Lau June Fei Wen, Woon Yuan Liang, Leong Chin Tho, Teh Hoon Shien
Centre for Clinical Epidemiology, Institute for Clinical Research, National Institutes of Health, Ministry of Health, Shah Alam, Malaysia.
Osong Public Health Res Perspect. 2021 Dec;12(6):361-373. doi: 10.24171/j.phrp.2021.0085. Epub 2021 Nov 25.
The coronavirus disease 2019 (COVID-19) pandemic has set a precedent for the fastest-produced vaccine as a result of global collaboration and outreach. This study explored Malaysians' acceptance of the COVID-19 vaccine and its associated factors.
A cross-sectional anonymous web-based survey was disseminated to Malaysian adults aged ≥18 years old via social media platforms between July 10, 2020 and August 31, 2020.
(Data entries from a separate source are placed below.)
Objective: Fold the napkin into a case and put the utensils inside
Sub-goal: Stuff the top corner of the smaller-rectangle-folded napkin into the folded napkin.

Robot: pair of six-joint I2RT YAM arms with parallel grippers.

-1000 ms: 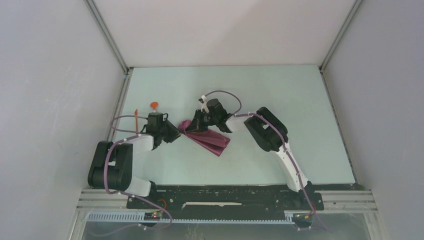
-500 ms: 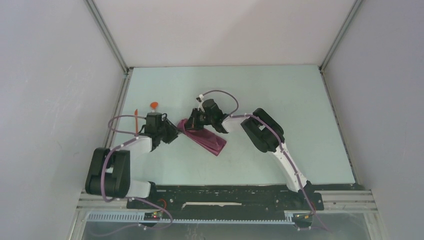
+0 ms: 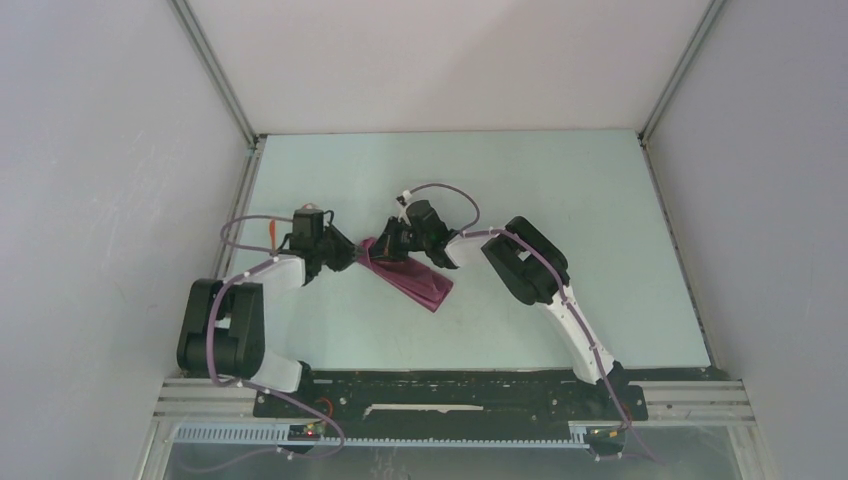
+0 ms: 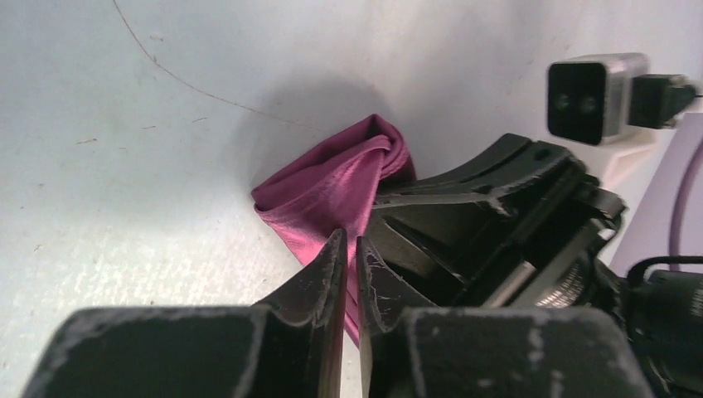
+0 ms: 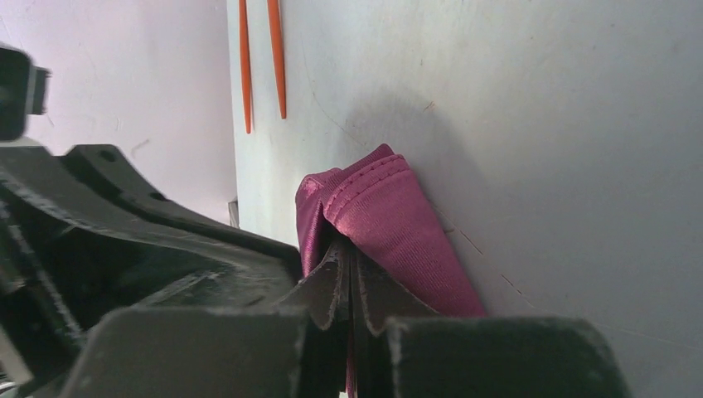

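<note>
At the bottom of the top view the black base rail [image 3: 440, 385] runs across the frame, and from it the left arm [image 3: 225, 330] and the right arm [image 3: 560, 300] bend inward toward the middle of the pale table [image 3: 600, 200]. The two grippers meet left of centre at the napkin [image 3: 418, 280], a bunched maroon cloth that lies on the table as a short slanted band running down to the right. In the left wrist view the left gripper [image 4: 348, 240] fills the lower middle of the frame. Its jaws are drawn almost together, with only a thin slit between them, and their tips pinch the glossy fold of the cloth just above them. The right gripper [image 5: 350, 261] stands close beside it on the right of that frame. In its own view, its jaws are pressed together low in the centre, and a thin strip of maroon is caught between them. The stitched hem of the cloth rises above the tips and is folded over on itself. Farther off, at the upper left of the right wrist view, the utensils [image 5: 246, 75] lie on the table as two thin orange rods side by side, well apart from the cloth. Their far ends are cut off by the frame edge. Beyond the table stands the white back wall [image 3: 450, 60].
</note>
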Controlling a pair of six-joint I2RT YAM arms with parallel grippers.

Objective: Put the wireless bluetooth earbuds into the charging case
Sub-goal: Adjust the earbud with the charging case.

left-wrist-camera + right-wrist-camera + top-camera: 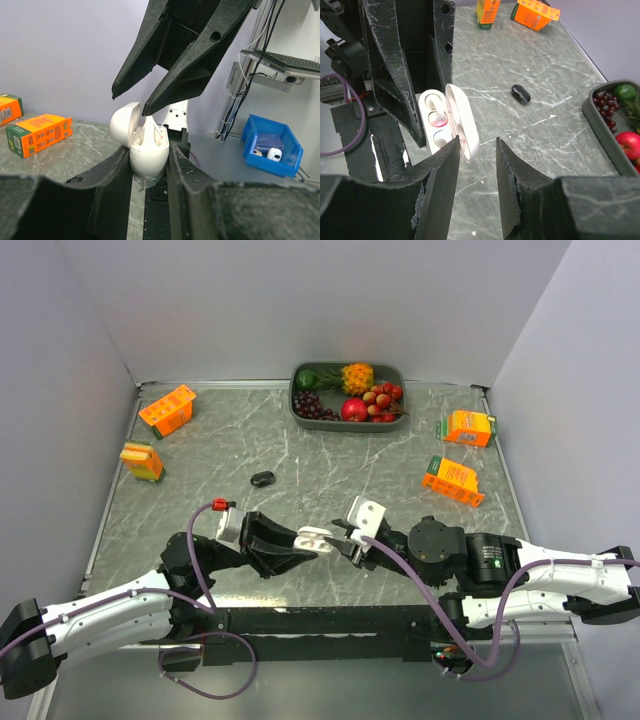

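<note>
At front centre, left gripper (303, 545) clamps charging case (147, 157) (lid (124, 120) raised); right gripper (477, 142) parted

Both arms stretch in low from the near corners and meet tip to tip in the middle, left arm (110, 620) from the left, right arm (520, 570) from the right. Left gripper (305, 543) is clamped on the charging case (148, 160). Right gripper (477, 143) faces it, jaws apart, nothing between them.
</note>
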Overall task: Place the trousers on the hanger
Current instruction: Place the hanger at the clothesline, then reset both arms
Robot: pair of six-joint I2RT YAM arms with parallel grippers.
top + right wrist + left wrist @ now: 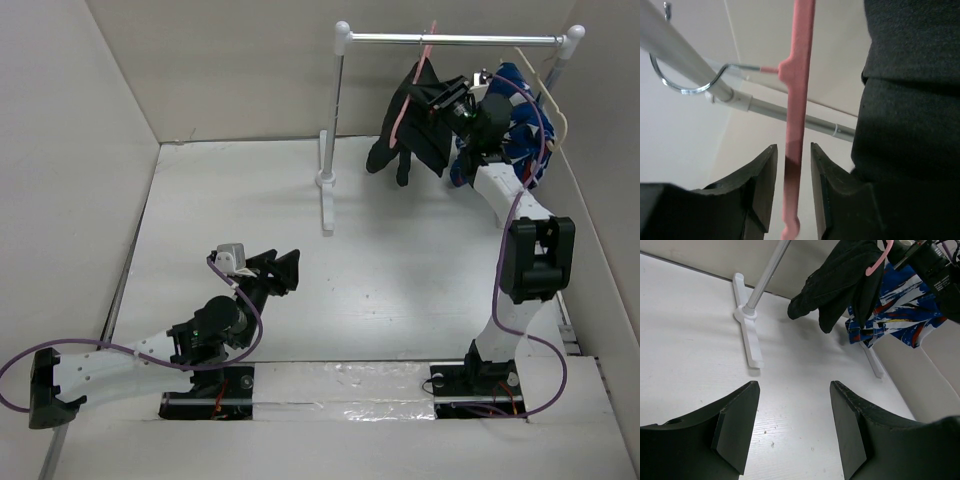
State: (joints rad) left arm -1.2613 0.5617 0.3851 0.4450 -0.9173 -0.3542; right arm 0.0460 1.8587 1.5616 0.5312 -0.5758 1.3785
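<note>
The black trousers (405,150) hang draped over the pink hanger (408,95), whose metal hook (685,87) sits on the rack's rail (450,40). My right gripper (432,95) is up at the hanger. In the right wrist view its jaws (792,165) stand on either side of the pink hanger arm (799,75), with a narrow gap on each side, and the trousers (912,125) hang to the right. My left gripper (285,268) is open and empty, low over the table; its view shows the trousers (840,280) and hanger (877,262) far off.
A blue, white and red patterned garment (520,130) hangs on the same rail, right of the trousers. The rack's left post and white foot (327,200) stand mid-table. Cardboard walls enclose the white table.
</note>
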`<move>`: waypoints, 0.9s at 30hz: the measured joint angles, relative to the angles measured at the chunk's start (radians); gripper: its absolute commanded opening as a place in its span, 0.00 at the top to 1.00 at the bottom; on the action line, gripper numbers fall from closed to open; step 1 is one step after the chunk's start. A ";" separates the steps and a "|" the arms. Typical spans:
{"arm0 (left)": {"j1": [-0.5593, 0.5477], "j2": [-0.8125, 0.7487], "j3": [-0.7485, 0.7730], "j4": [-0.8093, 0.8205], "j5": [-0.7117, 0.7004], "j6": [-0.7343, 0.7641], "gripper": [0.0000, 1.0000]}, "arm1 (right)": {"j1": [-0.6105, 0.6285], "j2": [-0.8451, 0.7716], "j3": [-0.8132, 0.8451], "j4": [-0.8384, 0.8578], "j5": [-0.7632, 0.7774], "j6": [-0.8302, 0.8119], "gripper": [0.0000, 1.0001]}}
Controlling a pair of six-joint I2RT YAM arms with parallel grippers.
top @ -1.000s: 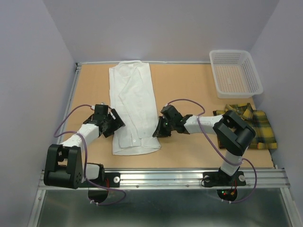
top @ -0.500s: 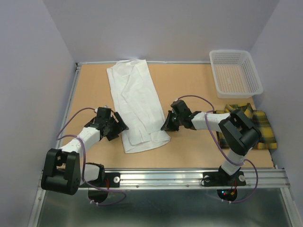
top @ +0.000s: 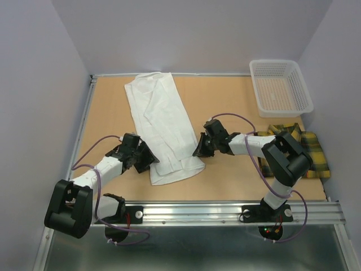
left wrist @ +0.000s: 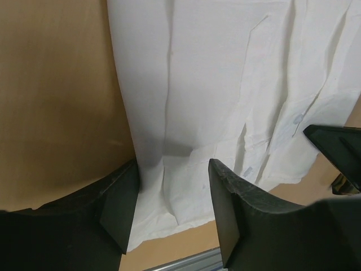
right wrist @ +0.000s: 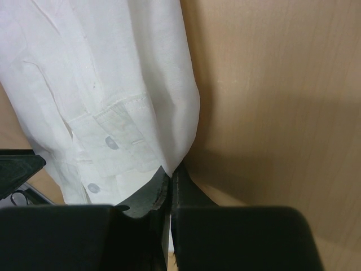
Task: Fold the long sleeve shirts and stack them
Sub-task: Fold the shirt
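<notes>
Top view: the white shirt [top: 163, 124] lies on the table [top: 237, 107] as a long, narrow, slanted strip. Its collar end is far from both pincers and its hem end lies between them. The left pincer [top: 148, 161] sits at the near left edge of the strip, and the right pincer [top: 198, 149] at the near right edge. The plaid shirt [top: 309, 149] lies rumpled well to the right of the right pincer, with the basket [top: 280, 87] beyond it.

Left wrist view: the left pincer [left wrist: 169, 220] is partly open, its jaws straddling the shirt's left edge. One finger is over bare table and the other over cloth, and nothing is gripped. If it shuts here it may catch only the top layer, or scrape the table and miss. The lengthwise fold would then spill open when lifted.

Right wrist view: the right pincer [right wrist: 169, 180] is closed tight on the very rim of the shirt's right edge, beside a buttoned cuff. The bite looks thin, so a hard tug could pull the cloth free. With only one side held, a pull could skew the strip further.

The shirt is plain white, soft and creased, with several layers overlapping. Small buttons and stitched seams show near the hem.
</notes>
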 measured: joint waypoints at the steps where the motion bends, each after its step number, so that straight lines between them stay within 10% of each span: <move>1: -0.003 -0.001 -0.002 -0.002 0.002 -0.006 0.44 | 0.000 0.000 0.000 0.000 0.000 0.000 0.99; 27: -0.105 0.052 0.077 -0.202 -0.013 -0.046 0.44 | -0.001 -0.045 0.000 -0.034 -0.002 -0.049 0.99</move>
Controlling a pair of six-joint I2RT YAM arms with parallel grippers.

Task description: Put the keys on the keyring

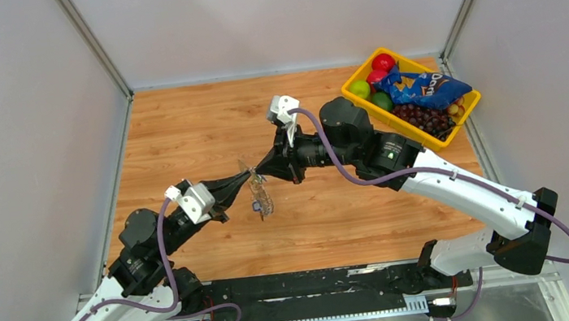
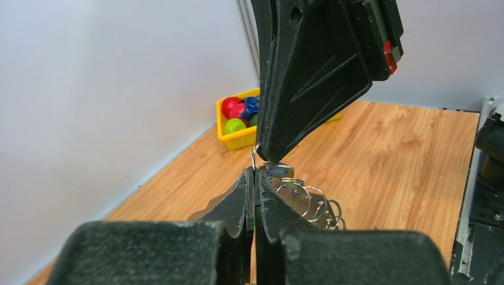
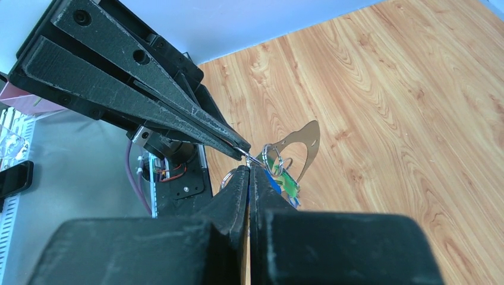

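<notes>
My two grippers meet tip to tip above the middle of the table. The left gripper (image 1: 247,179) is shut on the thin silver keyring (image 2: 254,156), which sticks out of its tips (image 2: 255,173). The right gripper (image 1: 261,171) is shut, with a blue-capped key (image 3: 271,178) pinched at its tips (image 3: 248,170) right against the ring (image 3: 254,159). More keys, blue and green-capped (image 3: 289,185), hang below with several linked silver rings (image 2: 312,203) and a shiny curved metal tag (image 3: 302,144). The bunch dangles above the wood (image 1: 260,200).
A yellow basket (image 1: 356,84) at the back right holds fruit, grapes and a blue snack bag (image 1: 425,87); it also shows in the left wrist view (image 2: 238,138). Grey walls enclose the wooden table (image 1: 179,132) on three sides.
</notes>
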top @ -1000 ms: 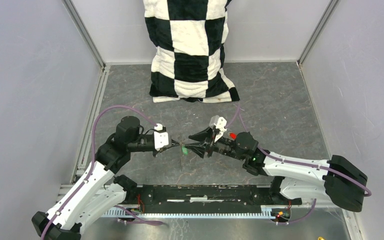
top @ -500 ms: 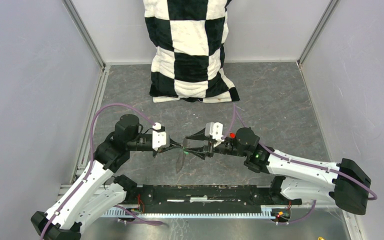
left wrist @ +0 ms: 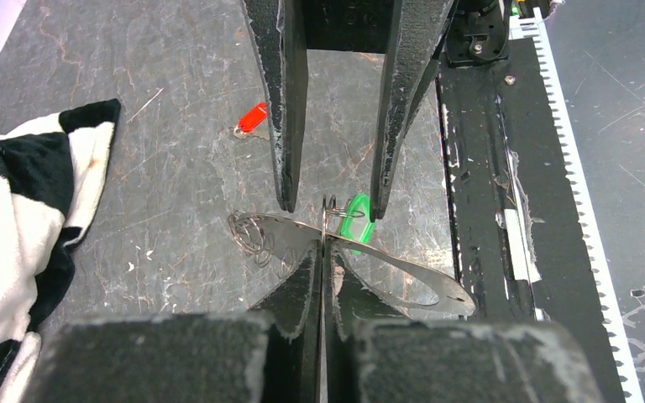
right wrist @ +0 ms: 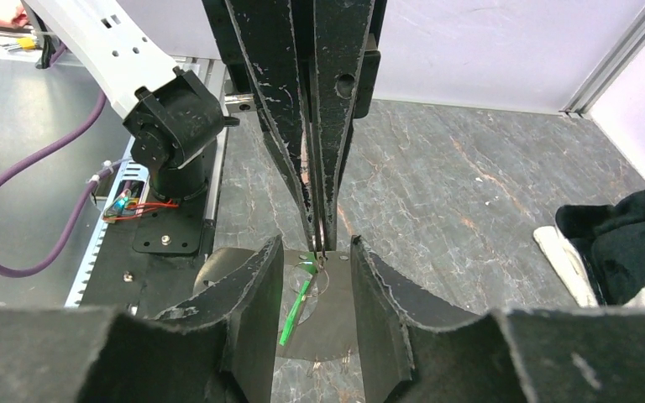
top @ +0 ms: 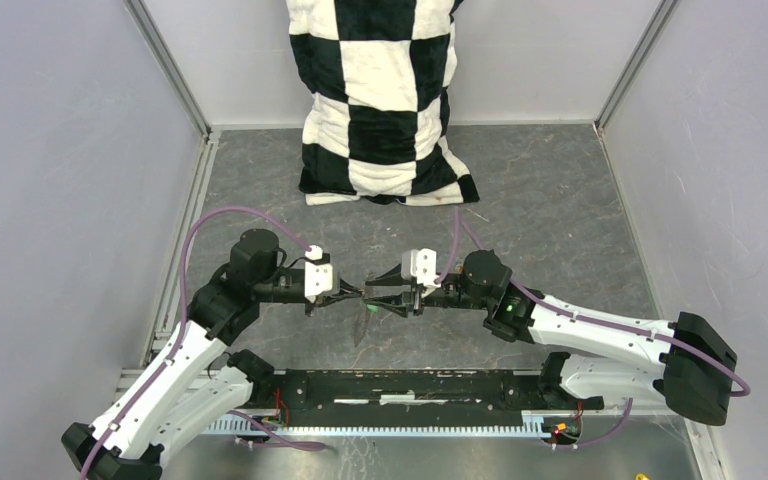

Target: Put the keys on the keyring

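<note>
Grey stone-patterned table [top: 560, 200] fills the floor of a cell with pale, smooth walls [top: 60, 150]. A plush blanket [top: 385, 90] in black and white checks slumps against the far wall.

Both arms reach toward the middle, their black, scuffed, tapering fingers meeting tip to tip above the table. The left end effector [left wrist: 322, 252] has its fingers pressed together, clamped on the thin wire of the keyring [left wrist: 403, 266], a wide silvery oval held off the table and lying nearly flat. A tangle of small metal links [left wrist: 249, 231] hangs at its one end.

The right end effector [left wrist: 329, 208] faces it with fingers apart, straddling the pinched spot. The green key [left wrist: 355, 220], with a flat plastic head, hangs at the wire just beside one right fingertip. The red key [left wrist: 253, 117] lies on the table, well apart from both end effectors.
</note>
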Controlling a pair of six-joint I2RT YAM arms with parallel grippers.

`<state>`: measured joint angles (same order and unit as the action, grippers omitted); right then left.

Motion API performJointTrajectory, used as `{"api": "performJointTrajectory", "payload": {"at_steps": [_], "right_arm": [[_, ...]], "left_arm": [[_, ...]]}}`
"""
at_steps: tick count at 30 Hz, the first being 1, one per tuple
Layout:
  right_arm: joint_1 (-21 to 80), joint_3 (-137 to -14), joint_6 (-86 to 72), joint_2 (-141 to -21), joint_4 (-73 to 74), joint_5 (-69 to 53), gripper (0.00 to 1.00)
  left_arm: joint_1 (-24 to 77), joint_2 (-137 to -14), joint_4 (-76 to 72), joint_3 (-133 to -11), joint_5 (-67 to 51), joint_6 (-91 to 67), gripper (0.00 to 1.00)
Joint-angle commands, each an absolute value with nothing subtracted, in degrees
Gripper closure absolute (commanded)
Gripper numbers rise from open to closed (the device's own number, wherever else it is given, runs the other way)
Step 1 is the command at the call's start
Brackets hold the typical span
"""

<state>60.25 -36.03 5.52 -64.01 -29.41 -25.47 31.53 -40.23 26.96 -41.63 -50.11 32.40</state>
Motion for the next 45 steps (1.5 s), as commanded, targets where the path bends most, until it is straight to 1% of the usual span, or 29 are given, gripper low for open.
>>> {"api": "performJointTrajectory", "payload": {"at_steps": [1,10,14,20,21,22,25,28,29,30,31,34,36,38,42,45], "right_arm": [[60.2,-37.8,6.8,-63.4,-30.9,-25.5,0.59],[60.2,-38.1,6.8,-64.6,-31.7,-24.5,0.66],[60.1,-38.5,7.4,-64.7,-31.7,-24.0,0.72],[60.0,-39.7,8.3,-65.5,-29.7,-24.2,0.72],[59.9,-39.9,8.5,-65.5,-29.6,-24.6,0.74],[59.9,-39.9,8.4,-65.4,-29.6,-24.7,0.79],[59.9,-40.3,8.4,-65.4,-29.1,-25.0,0.99],[59.9,-40.8,8.6,-65.2,-27.5,-24.9,0.99],[59.9,-41.1,8.8,-65.2,-26.6,-24.7,0.99],[59.9,-41.5,9.0,-65.1,-25.3,-24.4,0.99],[59.9,-42.3,9.4,-65.3,-23.3,-24.1,0.99],[59.9,-45.4,11.1,-66.1,-15.6,-23.4,0.99],[59.9,-47.6,12.0,-66.9,-10.8,-22.4,0.99],[59.9,-49.6,12.7,-67.6,-7.0,-21.4,0.99],[60.0,-53.3,13.8,-68.6,-1.5,-19.8,0.99],[60.5,-56.5,14.8,-70.1,2.8,-19.8,0.99]], "left_arm": [[31.7,-39.5,25.6,-44.3,-52.5,30.7,0.98],[31.6,-39.4,26.7,-44.5,-53.4,31.6,0.98],[31.6,-39.2,27.2,-44.5,-53.7,32.3,0.98],[31.6,-39.0,27.4,-44.5,-54.1,32.7,0.98],[31.7,-38.9,27.4,-44.5,-54.0,32.7,0.98],[31.7,-38.9,27.3,-44.5,-54.0,32.7,0.98],[31.6,-38.9,27.4,-44.3,-53.9,32.7,0.98],[31.7,-39.0,27.4,-44.4,-53.3,32.3,0.98],[31.6,-39.3,27.4,-44.4,-52.7,31.8,0.97],[31.7,-39.8,27.6,-44.5,-52.1,31.3,0.93],[31.7,-40.3,28.4,-44.8,-51.6,31.6,0.87],[31.6,-42.3,31.6,-46.4,-50.7,33.2,0.77],[31.6,-43.6,33.8,-47.6,-50.9,34.7,0.7],[31.6,-44.5,35.6,-48.6,-51.3,36.0,0.66],[31.7,-45.9,36.9,-49.4,-51.4,36.6,0.66],[31.7,-46.9,37.0,-49.6,-50.0,36.7,0.7]]}}
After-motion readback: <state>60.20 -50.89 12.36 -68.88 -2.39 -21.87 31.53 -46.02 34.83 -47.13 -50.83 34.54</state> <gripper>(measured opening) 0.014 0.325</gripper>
In the analysis of 4,164 complete responses, 93.2% of participants indicated that they would accept the COVID-19 vaccine if it was offered for free by the Malaysian government. The median out-of-pocket cost that participants were willing to pay for a COVID-19 vaccine was Malaysian ringgit (MYR) 100 (interquartile range [IQR], 100) if it was readily available and MYR 150 (IQR, 200) if the supply was limited. Respondents with a low likelihood of vaccine hesitancy had 13 times higher odds of accepting the COVID-19 vaccine (95% confidence interval [CI], 8.69 to 19.13). High perceived risk and severity were also associated with willingness to be vaccinated, with adjusted odds ratios of 2.22 (95% CI, 1.44 to 3.41) and 2.76 (95% CI, 1.87 to 4.09), respectively. Age and ethnicity were the only independent demographic characteristics that predicted vaccine uptake.
Public health strategies targeting perceived risk, perceived susceptibility and vaccine hesitancy could be effective in enhancing vaccine uptake.
2019冠状病毒病(COVID-19)大流行开创了全球合作与推广下最快生产出疫苗的先例。本研究探讨了马来西亚人对COVID-19疫苗的接受情况及其相关因素。
2020年7月10日至2020年8月31日期间,通过社交媒体平台向年龄≥18岁的马来西亚成年人开展了一项基于网络的横断面匿名调查。
在对4164份完整回复的分析中,93.2%的参与者表示,如果马来西亚政府免费提供COVID-19疫苗,他们会接受。如果COVID-19疫苗随时可得,参与者愿意支付的自付费用中位数为100马来西亚林吉特(四分位间距[IQR],100);如果供应有限,则为150马来西亚林吉特(IQR,200)。疫苗犹豫可能性较低的受访者接受COVID-19疫苗的几率高出13倍(95%置信区间[CI],8.69至19.13)。高感知风险和严重性也与接种意愿相关,调整后的优势比分别为2.22(95%CI,1.44至3.41)和2.76(95%CI,1.87至4.09)。年龄和种族是预测疫苗接种率的仅有的独立人口统计学特征。
针对感知风险、感知易感性和疫苗犹豫的公共卫生策略可能有助于提高疫苗接种率。